Dengan membuka diri pada-Nya dan menyerahkan segala sakit hatinya- termasuk semua jenis trauma yang pernah dia alami. Untuk kemudian suatu saat nanti, sembuh dan dia bisa berdiri. Tegar, walau pernah sakit hati. Memilih untuk menatap masa depan dengan harapan, di tengah seluruh keputusasaan. Merajut impian bersama Tuhan, bahwa masa kini yang buruk, mungkin suatu saat ‘kan berganti.
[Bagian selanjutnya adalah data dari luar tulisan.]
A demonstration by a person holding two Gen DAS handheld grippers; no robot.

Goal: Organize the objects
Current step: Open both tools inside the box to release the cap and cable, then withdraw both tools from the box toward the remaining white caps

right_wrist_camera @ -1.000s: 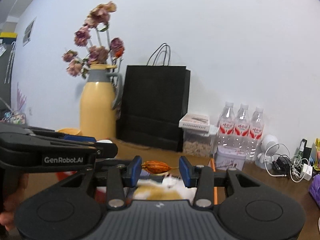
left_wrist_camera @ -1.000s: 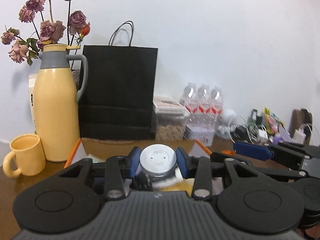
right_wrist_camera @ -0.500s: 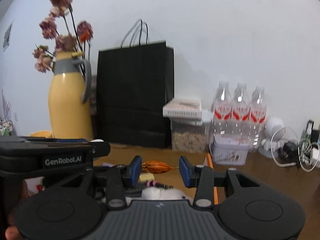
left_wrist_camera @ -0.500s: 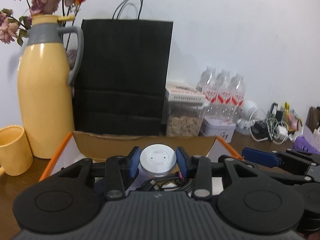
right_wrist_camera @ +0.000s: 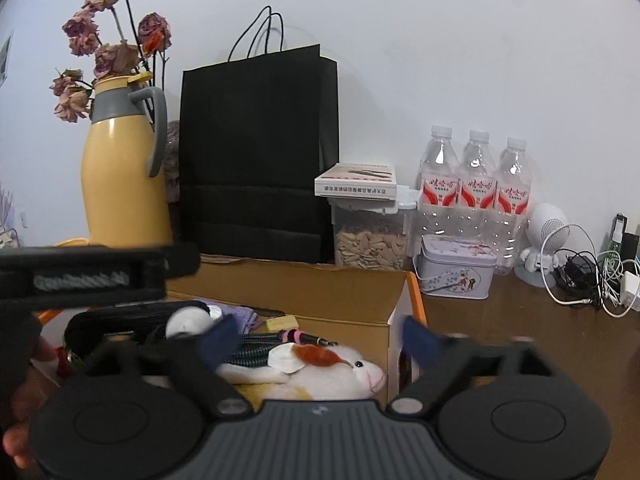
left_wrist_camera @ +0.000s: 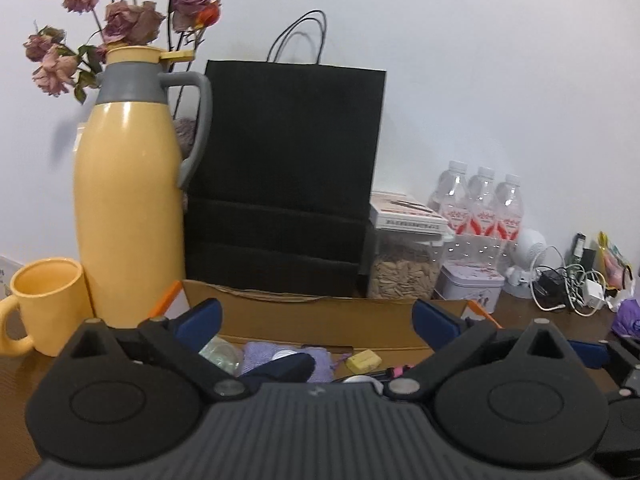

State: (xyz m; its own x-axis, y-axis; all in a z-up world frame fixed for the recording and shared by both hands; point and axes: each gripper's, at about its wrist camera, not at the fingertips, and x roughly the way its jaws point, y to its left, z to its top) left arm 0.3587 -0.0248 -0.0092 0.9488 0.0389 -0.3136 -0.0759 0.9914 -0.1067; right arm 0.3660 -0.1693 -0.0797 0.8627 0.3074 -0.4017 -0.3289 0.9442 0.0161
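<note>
An open cardboard box [left_wrist_camera: 280,308] with orange edges lies under both grippers. My left gripper [left_wrist_camera: 317,318] is opening wide over it, with nothing between its blue pads [left_wrist_camera: 200,316]. Below it lie a purple cloth [left_wrist_camera: 260,354] and a yellow eraser [left_wrist_camera: 362,360]. My right gripper [right_wrist_camera: 318,334] is also opening, its fingers blurred and empty. Under it, an orange-brown pod [right_wrist_camera: 316,354] rests on a white plush cat [right_wrist_camera: 340,380] in the box [right_wrist_camera: 320,292]. A white round-topped piece [right_wrist_camera: 188,320] sits in the box beside the left gripper [right_wrist_camera: 100,276].
Behind the box stand a yellow thermos jug [left_wrist_camera: 128,208] with dried roses, a yellow mug [left_wrist_camera: 48,304] and a black paper bag [left_wrist_camera: 288,176]. To the right are a seed jar [left_wrist_camera: 404,272], a tin [left_wrist_camera: 470,288], water bottles [left_wrist_camera: 484,208] and tangled cables [left_wrist_camera: 568,288].
Both grippers have gone from shut to wide open. The white round-topped piece has left the left jaws and the pod has left the right jaws. Both now lie in the box.
</note>
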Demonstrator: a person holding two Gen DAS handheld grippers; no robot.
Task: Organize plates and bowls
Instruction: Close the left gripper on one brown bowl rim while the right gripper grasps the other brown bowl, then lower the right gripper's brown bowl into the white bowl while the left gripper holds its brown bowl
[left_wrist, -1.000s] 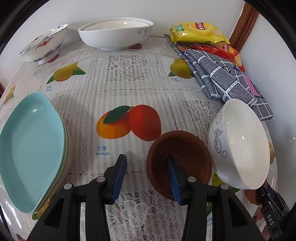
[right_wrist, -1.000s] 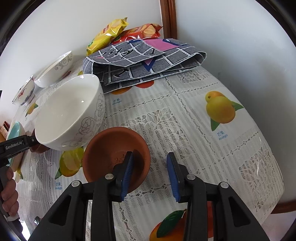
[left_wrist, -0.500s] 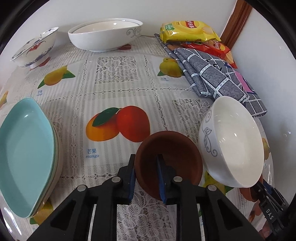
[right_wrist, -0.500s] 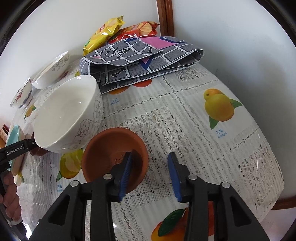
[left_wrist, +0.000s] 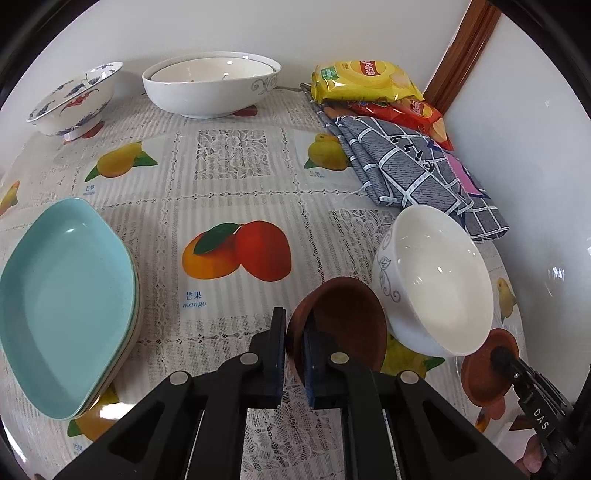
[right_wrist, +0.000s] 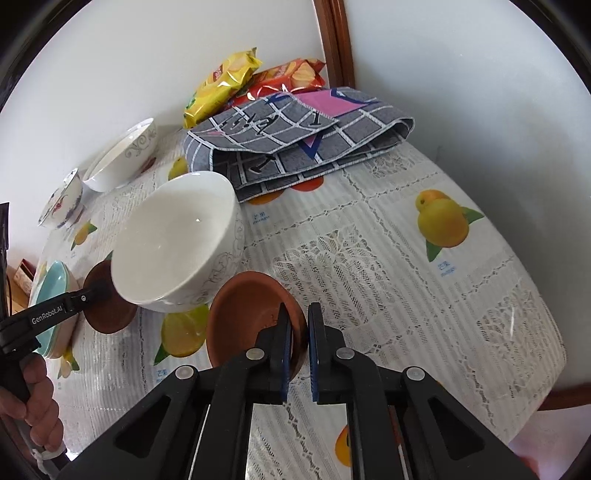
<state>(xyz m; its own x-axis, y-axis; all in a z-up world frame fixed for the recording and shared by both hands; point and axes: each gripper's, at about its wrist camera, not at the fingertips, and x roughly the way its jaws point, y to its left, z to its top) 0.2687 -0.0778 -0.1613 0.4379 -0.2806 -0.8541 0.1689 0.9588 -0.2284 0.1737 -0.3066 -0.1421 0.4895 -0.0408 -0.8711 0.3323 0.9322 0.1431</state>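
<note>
From the left wrist, the left gripper (left_wrist: 294, 341) is clamped on the near rim of a brown bowl (left_wrist: 343, 317), one finger inside, one outside, probably so it can be lifted by its edge. A white bowl (left_wrist: 436, 280) sits just beside it; teal plates (left_wrist: 62, 302) are stacked at the left.

From the right wrist, the right gripper (right_wrist: 299, 345) pinches the rim of a second brown dish (right_wrist: 251, 306) the same way, beside the white bowl (right_wrist: 177, 243), likely to stack the two.
</note>
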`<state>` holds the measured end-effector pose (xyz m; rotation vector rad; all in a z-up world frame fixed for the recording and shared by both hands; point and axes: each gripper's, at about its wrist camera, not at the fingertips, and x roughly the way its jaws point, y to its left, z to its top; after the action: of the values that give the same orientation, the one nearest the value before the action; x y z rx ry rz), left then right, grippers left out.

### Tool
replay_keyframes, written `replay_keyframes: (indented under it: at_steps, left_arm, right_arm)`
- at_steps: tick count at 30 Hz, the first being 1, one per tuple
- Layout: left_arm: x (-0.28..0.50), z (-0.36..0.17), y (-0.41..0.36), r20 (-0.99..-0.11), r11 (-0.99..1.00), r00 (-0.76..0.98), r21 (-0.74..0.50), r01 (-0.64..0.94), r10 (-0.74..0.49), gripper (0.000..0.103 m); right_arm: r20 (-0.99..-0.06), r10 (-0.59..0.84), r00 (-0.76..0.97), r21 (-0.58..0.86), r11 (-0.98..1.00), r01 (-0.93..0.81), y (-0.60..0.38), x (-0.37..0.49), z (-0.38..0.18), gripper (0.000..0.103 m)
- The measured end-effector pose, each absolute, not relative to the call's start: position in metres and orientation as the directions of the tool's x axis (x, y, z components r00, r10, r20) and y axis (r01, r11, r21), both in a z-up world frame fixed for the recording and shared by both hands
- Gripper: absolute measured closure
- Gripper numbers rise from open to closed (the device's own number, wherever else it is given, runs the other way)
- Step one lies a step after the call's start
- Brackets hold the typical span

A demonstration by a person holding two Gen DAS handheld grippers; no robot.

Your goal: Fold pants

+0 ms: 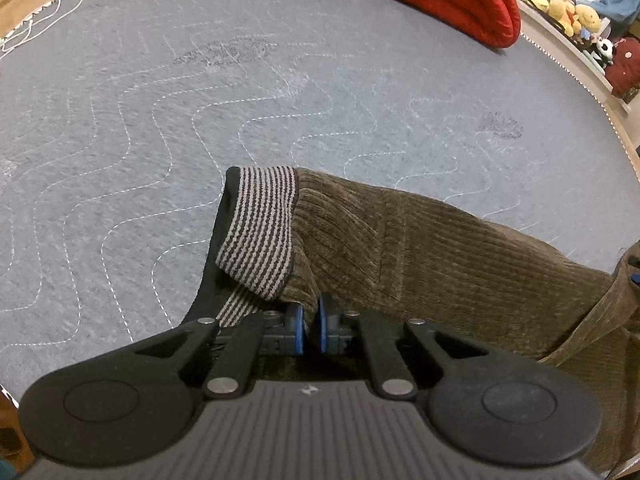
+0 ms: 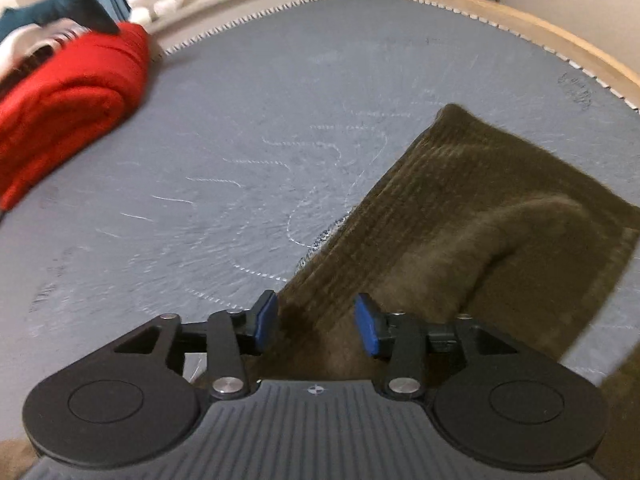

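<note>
With the left tongs clamped on the waistband edge of the brown pants lying on the grey quilted mat, the right tongs, standing apart over the cloth, should close on one layer only.

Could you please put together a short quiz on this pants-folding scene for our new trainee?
1. True or false: the left gripper is shut on the pants.
2. What lies between the open pads of the right gripper? A) the red blanket B) pants fabric C) a white cord
3. What pattern does the waistband lining show?

Key:
1. True; its pads pinch the brown fabric near the waistband.
2. B; the pads stand apart and do not press on it.
3. Thin dark and grey stripes.
</note>
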<state>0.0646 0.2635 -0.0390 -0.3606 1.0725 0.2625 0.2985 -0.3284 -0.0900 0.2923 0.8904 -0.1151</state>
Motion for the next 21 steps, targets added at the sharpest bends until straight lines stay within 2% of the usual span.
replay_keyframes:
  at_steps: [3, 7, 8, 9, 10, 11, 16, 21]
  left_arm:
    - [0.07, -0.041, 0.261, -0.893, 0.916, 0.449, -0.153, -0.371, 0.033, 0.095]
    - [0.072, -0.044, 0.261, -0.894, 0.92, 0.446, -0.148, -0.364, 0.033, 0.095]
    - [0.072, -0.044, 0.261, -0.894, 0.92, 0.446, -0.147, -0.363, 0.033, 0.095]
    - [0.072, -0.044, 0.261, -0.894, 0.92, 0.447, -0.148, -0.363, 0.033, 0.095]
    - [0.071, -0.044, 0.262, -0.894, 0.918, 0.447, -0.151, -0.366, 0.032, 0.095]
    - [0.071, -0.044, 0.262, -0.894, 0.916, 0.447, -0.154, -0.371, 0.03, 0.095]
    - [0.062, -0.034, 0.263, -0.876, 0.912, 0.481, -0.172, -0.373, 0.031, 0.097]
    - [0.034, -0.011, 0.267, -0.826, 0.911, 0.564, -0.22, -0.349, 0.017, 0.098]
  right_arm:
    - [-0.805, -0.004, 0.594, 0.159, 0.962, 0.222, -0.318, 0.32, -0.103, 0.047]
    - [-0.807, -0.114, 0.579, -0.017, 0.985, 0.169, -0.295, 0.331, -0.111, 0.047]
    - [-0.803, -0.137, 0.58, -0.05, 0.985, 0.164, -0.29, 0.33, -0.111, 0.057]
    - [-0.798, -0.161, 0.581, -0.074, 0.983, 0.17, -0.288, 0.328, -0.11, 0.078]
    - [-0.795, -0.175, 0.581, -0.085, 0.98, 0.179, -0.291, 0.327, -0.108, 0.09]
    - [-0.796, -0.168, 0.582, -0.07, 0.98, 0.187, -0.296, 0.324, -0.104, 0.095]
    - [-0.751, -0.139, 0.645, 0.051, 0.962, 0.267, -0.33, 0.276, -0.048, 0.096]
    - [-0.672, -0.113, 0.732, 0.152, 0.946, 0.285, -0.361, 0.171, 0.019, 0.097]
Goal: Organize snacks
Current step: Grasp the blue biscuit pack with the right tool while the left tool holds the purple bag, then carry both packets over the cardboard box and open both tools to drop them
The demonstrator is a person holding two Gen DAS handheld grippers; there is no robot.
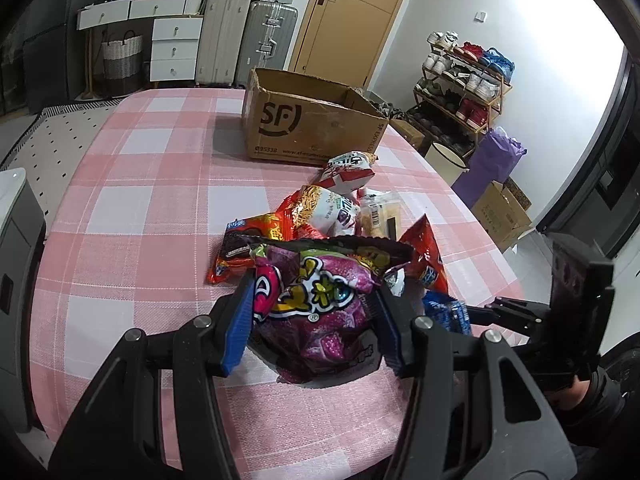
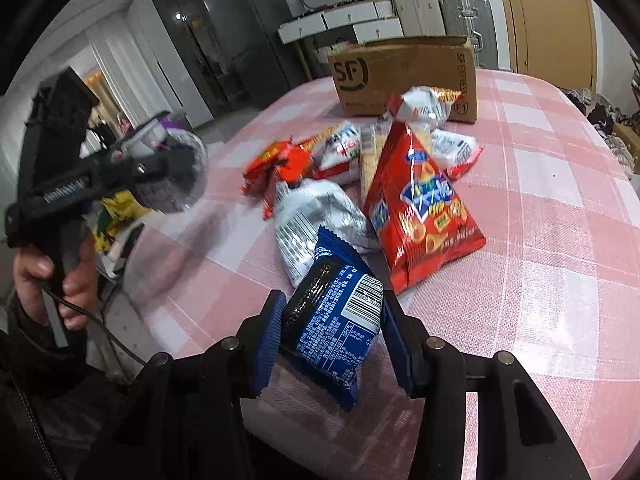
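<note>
My left gripper [image 1: 316,284] is shut on a purple snack bag [image 1: 316,320], which it holds a little above the pink checked tablecloth [image 1: 140,200]. Between the blue pads of my right gripper [image 2: 332,300] sits a dark blue packet [image 2: 332,320] with a barcode, and the pads press on it. Behind both lies a pile of snacks: a red cracker bag [image 2: 424,208], a silver bag [image 2: 316,216], orange packets [image 1: 248,256] and white bags [image 1: 348,168]. An open cardboard box [image 1: 312,120] marked SF stands at the table's far side.
A hand [image 2: 52,276] grips the left tool's handle at the table's left edge. Off the table stand suitcases [image 1: 248,40], white drawers [image 1: 176,48], a shoe rack [image 1: 464,80] and floor boxes [image 1: 500,208]. The tablecloth [image 2: 560,240] lies bare to the right of the pile.
</note>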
Trauma itu sering muncul lagi.

Tetapi, tiap kali ia muncul, dia berdoa dan membawanya kepada Sang Maha Tinggi. Dia tak pernah sanggup jalan sendiri. Dan dia ingin serahkan segala mimpi yang pernah dia miliki. Tentang cinta, kekasih, dan keinginan berkeluarga suatu saat nanti…

Percaya, bahwa Tuhan sudah sediakan masa depan yang indah, sesuai dengan rencana-Nya. Mungkin bukan seperti apa yang ada dalam pikirannya selama ini. Namun pasti yang terbaik yang Dia berikan dalam hidupnya nanti.

Ho Chi Minh City, 3 Juli 2011

-fonnyjodikin-

* copas, forward, share? Mohon sertakan sumbernya. Trims.